Among the entries below, how many lines include "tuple"? Answer with the number only.

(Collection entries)
--
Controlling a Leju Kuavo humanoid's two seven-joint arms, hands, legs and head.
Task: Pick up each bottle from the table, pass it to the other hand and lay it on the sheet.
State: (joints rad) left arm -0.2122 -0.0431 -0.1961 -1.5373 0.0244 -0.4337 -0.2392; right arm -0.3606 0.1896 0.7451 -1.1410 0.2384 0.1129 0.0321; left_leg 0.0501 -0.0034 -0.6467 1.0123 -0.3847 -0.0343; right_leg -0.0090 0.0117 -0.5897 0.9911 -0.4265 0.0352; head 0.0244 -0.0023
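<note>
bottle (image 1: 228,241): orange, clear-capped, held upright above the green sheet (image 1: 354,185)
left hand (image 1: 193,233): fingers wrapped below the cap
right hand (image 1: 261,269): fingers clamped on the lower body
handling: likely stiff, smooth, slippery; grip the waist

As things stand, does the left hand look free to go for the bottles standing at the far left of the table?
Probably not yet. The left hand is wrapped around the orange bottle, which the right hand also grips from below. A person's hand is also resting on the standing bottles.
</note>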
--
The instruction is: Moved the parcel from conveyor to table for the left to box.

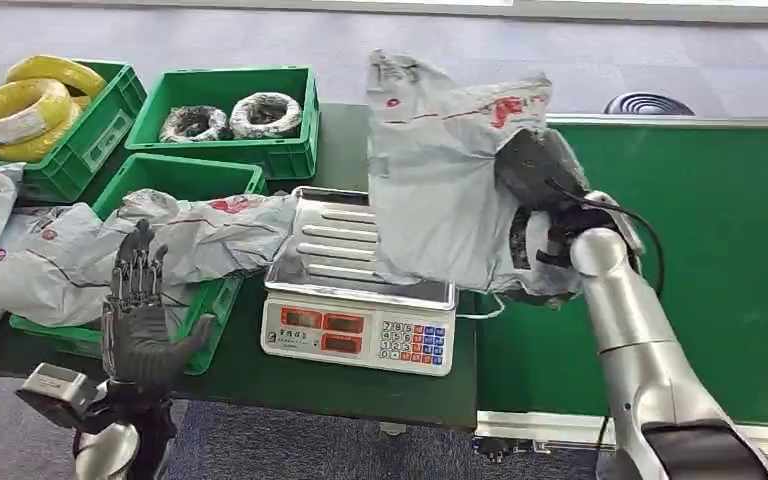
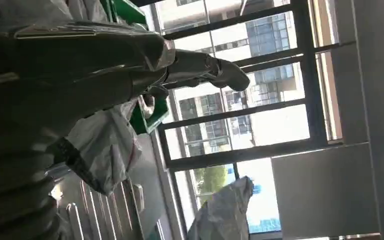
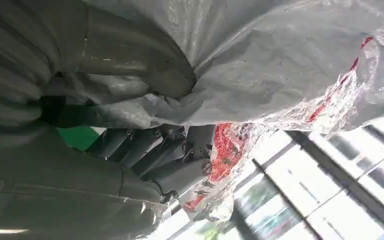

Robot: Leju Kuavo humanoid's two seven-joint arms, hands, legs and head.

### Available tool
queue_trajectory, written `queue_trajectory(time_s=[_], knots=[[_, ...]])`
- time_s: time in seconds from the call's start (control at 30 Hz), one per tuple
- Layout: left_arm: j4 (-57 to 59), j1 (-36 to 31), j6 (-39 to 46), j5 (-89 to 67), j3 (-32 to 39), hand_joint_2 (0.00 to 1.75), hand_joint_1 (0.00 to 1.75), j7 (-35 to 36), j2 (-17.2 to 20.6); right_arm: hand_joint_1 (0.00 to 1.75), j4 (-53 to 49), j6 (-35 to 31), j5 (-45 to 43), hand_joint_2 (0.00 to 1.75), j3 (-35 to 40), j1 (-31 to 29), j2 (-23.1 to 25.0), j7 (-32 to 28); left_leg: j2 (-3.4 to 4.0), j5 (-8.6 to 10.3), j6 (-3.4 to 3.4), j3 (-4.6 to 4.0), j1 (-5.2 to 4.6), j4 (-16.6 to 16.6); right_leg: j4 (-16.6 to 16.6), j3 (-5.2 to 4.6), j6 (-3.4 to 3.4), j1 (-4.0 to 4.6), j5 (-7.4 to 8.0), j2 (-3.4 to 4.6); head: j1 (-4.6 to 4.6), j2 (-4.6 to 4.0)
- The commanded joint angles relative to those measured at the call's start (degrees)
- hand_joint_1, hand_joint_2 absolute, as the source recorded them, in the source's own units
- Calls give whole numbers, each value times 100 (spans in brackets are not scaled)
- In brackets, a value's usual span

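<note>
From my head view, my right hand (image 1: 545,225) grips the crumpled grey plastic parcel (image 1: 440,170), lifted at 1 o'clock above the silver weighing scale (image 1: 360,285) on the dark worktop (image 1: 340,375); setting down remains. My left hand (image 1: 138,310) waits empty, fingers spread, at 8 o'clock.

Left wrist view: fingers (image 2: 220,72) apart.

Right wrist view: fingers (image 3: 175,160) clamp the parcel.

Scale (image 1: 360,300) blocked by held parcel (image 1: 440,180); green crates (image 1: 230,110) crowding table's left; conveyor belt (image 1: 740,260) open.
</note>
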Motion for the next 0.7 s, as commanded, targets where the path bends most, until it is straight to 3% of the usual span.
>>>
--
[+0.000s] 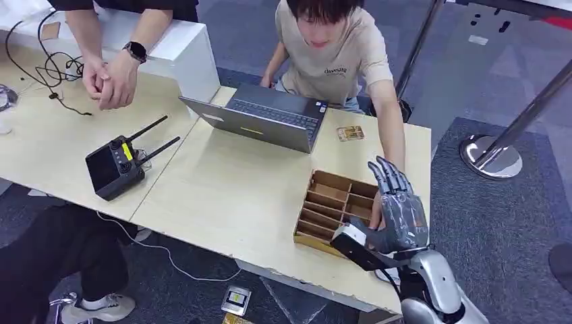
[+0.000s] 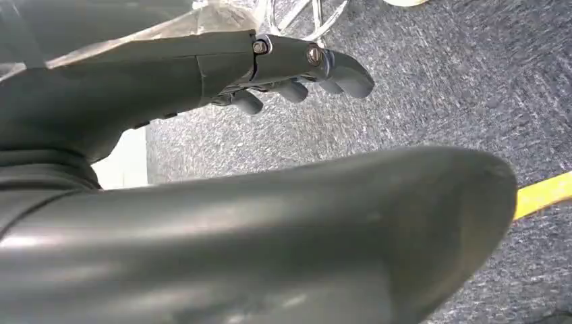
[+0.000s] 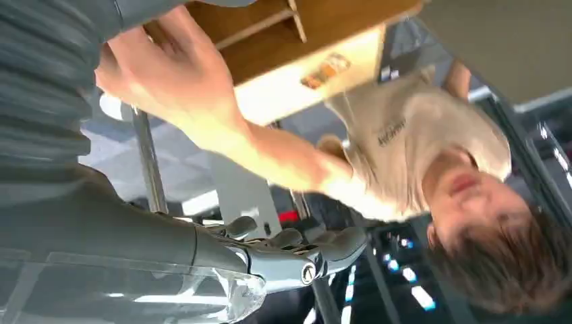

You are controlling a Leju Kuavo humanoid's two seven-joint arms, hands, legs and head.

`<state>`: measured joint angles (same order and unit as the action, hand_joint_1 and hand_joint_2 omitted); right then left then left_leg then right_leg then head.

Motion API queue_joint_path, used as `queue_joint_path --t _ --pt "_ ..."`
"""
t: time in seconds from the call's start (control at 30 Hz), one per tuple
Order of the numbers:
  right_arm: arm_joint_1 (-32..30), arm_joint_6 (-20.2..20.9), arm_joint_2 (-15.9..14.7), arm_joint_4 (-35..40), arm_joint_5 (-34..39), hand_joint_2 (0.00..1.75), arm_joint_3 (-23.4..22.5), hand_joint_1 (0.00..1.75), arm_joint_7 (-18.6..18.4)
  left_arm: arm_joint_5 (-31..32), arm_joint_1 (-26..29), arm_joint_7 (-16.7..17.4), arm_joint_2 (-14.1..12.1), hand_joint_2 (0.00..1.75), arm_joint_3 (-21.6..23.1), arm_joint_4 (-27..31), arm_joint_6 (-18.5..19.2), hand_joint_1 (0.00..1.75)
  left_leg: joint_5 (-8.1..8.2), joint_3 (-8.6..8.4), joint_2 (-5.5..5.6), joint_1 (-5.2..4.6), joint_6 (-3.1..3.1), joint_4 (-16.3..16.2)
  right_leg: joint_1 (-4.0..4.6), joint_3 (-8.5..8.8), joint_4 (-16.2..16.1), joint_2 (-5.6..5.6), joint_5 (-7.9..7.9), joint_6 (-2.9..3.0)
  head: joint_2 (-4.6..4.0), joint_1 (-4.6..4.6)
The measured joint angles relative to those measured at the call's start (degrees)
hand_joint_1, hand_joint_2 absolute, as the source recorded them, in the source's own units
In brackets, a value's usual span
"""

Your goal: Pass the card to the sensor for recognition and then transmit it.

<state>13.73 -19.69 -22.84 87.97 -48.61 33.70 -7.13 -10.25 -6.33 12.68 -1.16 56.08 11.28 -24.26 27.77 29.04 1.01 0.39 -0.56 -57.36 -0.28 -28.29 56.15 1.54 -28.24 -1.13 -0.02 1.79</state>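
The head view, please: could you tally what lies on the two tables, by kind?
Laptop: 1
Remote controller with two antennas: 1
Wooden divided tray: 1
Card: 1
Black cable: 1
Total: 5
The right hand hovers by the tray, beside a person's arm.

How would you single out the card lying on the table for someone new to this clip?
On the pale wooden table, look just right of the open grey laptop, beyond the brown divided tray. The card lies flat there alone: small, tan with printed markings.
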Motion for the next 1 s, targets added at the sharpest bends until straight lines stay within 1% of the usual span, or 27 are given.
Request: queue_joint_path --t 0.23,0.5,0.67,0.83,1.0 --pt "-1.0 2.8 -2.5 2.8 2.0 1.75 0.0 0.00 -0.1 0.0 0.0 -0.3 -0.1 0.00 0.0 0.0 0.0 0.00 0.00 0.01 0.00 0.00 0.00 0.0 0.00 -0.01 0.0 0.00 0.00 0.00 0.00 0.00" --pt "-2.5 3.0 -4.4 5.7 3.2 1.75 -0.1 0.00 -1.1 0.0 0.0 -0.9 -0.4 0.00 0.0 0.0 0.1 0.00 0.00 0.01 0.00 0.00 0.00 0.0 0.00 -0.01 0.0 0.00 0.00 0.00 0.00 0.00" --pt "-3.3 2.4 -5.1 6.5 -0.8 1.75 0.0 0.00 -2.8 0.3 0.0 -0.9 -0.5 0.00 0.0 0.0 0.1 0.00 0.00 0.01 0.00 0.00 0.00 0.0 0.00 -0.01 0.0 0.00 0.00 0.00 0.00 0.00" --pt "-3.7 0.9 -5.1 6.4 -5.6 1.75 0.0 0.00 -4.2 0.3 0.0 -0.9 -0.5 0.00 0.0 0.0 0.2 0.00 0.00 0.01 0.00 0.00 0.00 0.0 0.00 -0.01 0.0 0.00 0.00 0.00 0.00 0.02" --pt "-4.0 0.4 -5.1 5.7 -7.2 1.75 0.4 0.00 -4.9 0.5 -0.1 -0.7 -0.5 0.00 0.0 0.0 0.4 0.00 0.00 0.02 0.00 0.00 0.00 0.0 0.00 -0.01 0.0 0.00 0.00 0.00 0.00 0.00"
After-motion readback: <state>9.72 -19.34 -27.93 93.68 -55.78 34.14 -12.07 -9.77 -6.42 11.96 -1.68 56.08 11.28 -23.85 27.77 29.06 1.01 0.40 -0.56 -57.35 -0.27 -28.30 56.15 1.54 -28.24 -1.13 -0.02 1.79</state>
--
### SOLUTION FOR THIS TASK
2